Directions - Word for word, retype the entire listing.

Input data -

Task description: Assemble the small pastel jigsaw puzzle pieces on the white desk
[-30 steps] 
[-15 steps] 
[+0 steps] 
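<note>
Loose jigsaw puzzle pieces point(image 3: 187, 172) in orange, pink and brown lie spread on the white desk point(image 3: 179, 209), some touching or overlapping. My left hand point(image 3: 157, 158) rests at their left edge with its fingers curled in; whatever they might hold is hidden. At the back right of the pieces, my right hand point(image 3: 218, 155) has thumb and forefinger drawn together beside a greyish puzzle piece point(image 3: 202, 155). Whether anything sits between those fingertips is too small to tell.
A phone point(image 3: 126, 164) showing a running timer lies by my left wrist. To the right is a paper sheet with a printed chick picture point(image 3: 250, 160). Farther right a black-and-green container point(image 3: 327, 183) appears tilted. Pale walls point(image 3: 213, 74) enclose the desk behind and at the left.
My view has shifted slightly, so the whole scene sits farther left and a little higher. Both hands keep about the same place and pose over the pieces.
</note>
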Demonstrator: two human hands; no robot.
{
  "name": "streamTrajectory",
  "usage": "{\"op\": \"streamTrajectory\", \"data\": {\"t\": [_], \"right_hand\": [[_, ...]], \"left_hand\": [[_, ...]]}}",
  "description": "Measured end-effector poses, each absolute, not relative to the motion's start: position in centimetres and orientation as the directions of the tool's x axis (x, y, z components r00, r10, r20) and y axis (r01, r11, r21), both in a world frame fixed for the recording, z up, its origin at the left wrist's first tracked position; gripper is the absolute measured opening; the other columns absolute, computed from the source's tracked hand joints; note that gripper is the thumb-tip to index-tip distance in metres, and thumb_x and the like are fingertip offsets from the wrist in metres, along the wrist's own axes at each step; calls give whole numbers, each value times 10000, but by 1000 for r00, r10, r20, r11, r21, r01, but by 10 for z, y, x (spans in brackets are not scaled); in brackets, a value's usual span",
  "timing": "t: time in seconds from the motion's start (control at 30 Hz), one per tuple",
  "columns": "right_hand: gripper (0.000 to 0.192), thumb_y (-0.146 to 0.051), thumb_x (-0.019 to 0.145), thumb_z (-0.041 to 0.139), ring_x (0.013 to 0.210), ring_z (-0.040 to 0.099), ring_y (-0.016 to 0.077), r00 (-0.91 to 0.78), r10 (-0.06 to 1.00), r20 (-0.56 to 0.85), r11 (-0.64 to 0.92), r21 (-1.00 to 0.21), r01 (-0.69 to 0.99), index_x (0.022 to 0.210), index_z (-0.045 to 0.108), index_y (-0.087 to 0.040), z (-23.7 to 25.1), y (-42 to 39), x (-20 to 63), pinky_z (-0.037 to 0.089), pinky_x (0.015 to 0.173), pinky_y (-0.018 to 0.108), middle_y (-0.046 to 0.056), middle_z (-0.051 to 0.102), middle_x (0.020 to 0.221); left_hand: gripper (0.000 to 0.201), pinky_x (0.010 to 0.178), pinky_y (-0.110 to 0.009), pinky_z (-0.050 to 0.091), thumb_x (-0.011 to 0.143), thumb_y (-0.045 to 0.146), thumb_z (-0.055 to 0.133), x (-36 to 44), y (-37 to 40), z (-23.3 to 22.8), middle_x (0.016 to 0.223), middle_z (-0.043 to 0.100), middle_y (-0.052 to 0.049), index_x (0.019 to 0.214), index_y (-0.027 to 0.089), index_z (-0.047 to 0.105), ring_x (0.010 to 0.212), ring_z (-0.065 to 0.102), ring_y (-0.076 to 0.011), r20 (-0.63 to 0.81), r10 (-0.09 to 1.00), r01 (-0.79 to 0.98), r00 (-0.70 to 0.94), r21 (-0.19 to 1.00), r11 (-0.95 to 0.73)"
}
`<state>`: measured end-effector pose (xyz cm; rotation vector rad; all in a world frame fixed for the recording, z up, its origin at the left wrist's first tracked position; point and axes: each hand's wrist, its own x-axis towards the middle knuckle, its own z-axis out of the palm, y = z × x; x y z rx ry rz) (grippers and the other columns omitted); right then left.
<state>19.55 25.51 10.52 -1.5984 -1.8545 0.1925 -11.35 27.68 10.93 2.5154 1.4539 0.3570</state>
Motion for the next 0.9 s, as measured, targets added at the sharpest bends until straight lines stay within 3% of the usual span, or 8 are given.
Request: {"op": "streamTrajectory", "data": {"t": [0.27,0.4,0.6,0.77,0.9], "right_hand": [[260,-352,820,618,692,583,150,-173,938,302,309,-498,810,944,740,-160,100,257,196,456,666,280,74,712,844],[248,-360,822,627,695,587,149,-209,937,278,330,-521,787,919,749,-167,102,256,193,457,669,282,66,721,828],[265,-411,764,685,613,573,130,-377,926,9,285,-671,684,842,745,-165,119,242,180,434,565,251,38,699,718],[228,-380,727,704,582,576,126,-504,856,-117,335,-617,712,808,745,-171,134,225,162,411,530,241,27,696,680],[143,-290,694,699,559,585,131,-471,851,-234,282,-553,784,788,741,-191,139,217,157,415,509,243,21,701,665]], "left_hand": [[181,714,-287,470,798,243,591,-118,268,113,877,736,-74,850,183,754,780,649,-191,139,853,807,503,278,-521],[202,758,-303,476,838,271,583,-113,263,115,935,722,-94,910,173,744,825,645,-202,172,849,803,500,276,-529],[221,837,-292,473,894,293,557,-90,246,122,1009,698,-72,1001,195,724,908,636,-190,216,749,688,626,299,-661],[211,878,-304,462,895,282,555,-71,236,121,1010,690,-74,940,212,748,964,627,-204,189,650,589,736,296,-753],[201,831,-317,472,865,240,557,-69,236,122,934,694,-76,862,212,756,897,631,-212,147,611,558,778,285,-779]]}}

Task solution -
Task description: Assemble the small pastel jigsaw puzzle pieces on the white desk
[-30 steps] 
[-15 steps] 
[+0 steps] 
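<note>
Loose jigsaw puzzle pieces point(image 3: 187, 172) in orange, pink and brown lie spread on the white desk point(image 3: 179, 209), some touching or overlapping. My left hand point(image 3: 157, 158) rests at their left edge with its fingers curled in; whatever they might hold is hidden. At the back right of the pieces, my right hand point(image 3: 218, 155) has thumb and forefinger drawn together beside a greyish puzzle piece point(image 3: 202, 155). Whether anything sits between those fingertips is too small to tell.
A phone point(image 3: 126, 164) showing a running timer lies by my left wrist. To the right is a paper sheet with a printed chick picture point(image 3: 250, 160). Farther right a black-and-green container point(image 3: 327, 183) appears tilted. Pale walls point(image 3: 213, 74) enclose the desk behind and at the left.
My view has shifted slightly, so the whole scene sits farther left and a little higher. Both hands keep about the same place and pose over the pieces.
</note>
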Demonstrator: two human hands; no robot.
{
  "name": "streamTrajectory",
  "usage": "{\"op\": \"streamTrajectory\", \"data\": {\"t\": [_], \"right_hand\": [[_, ...]], \"left_hand\": [[_, ...]]}}",
  "description": "Measured end-effector poses, each absolute, not relative to the motion's start: position in centimetres and orientation as the directions of the tool's x axis (x, y, z components r00, r10, r20) and y axis (r01, r11, r21), both in a world frame fixed for the recording, z up, its origin at the left wrist's first tracked position; gripper is the absolute measured opening; the other columns absolute, computed from the source's tracked hand joints; note that gripper is the thumb-tip to index-tip distance in metres, and thumb_x and the like are fingertip offsets from the wrist in metres, along the wrist's own axes at each step; calls give whole numbers, each value times 10000, but by 1000 for r00, r10, r20, r11, r21, r01, but by 10 for z, y, x (spans in brackets are not scaled); in brackets, a value's usual span",
  "timing": "t: time in seconds from the motion's start (control at 30 Hz), one per tuple",
  "columns": "right_hand: gripper (0.000 to 0.192), thumb_y (-0.146 to 0.051), thumb_x (-0.019 to 0.145), thumb_z (-0.041 to 0.139), ring_x (0.013 to 0.210), ring_z (-0.040 to 0.099), ring_y (-0.016 to 0.077), r00 (-0.91 to 0.78), r10 (-0.06 to 1.00), r20 (-0.56 to 0.85), r11 (-0.64 to 0.92), r21 (-1.00 to 0.21), r01 (-0.69 to 0.99), index_x (0.022 to 0.210), index_z (-0.045 to 0.108), index_y (-0.087 to 0.040), z (-23.7 to 25.1), y (-42 to 39), x (-20 to 63), pinky_z (-0.037 to 0.089), pinky_x (0.015 to 0.173), pinky_y (-0.018 to 0.108), middle_y (-0.046 to 0.056), middle_z (-0.051 to 0.102), middle_x (0.020 to 0.221); left_hand: gripper (0.000 to 0.201), pinky_x (0.010 to 0.178), pinky_y (-0.110 to 0.009), pinky_z (-0.050 to 0.091), thumb_x (-0.011 to 0.143), thumb_y (-0.045 to 0.146), thumb_z (-0.055 to 0.133), x (-36 to 44), y (-37 to 40), z (-23.3 to 22.8), middle_x (0.016 to 0.223), middle_z (-0.043 to 0.100), middle_y (-0.052 to 0.049), index_x (0.019 to 0.214), index_y (-0.027 to 0.089), index_z (-0.047 to 0.105), ring_x (0.010 to 0.212), ring_z (-0.065 to 0.102), ring_y (-0.076 to 0.011), r20 (-0.63 to 0.81), r10 (-0.09 to 1.00), r01 (-0.79 to 0.98), r00 (-0.70 to 0.94), r21 (-0.19 to 1.00), r11 (-0.95 to 0.73)"
}
`<state>`: measured end-effector pose (xyz cm; rotation vector rad; all in a world frame fixed for the recording, z up, its origin at the left wrist's first tracked position; point and axes: each hand's wrist, its own x-axis towards the middle knuckle, its own z-axis out of the palm, y = z × x; x y z rx ry rz) (grippers and the other columns omitted); right then left.
<state>19.55 25.51 10.52 -1.5984 -1.8545 0.1925 -11.35 27.68 10.93 2.5154 1.4539 0.3570</state>
Motion for the next 0.9 s, as measured, targets added at the sharpest bends until straight lines stay within 3% of the usual span, or 8 are given.
Request: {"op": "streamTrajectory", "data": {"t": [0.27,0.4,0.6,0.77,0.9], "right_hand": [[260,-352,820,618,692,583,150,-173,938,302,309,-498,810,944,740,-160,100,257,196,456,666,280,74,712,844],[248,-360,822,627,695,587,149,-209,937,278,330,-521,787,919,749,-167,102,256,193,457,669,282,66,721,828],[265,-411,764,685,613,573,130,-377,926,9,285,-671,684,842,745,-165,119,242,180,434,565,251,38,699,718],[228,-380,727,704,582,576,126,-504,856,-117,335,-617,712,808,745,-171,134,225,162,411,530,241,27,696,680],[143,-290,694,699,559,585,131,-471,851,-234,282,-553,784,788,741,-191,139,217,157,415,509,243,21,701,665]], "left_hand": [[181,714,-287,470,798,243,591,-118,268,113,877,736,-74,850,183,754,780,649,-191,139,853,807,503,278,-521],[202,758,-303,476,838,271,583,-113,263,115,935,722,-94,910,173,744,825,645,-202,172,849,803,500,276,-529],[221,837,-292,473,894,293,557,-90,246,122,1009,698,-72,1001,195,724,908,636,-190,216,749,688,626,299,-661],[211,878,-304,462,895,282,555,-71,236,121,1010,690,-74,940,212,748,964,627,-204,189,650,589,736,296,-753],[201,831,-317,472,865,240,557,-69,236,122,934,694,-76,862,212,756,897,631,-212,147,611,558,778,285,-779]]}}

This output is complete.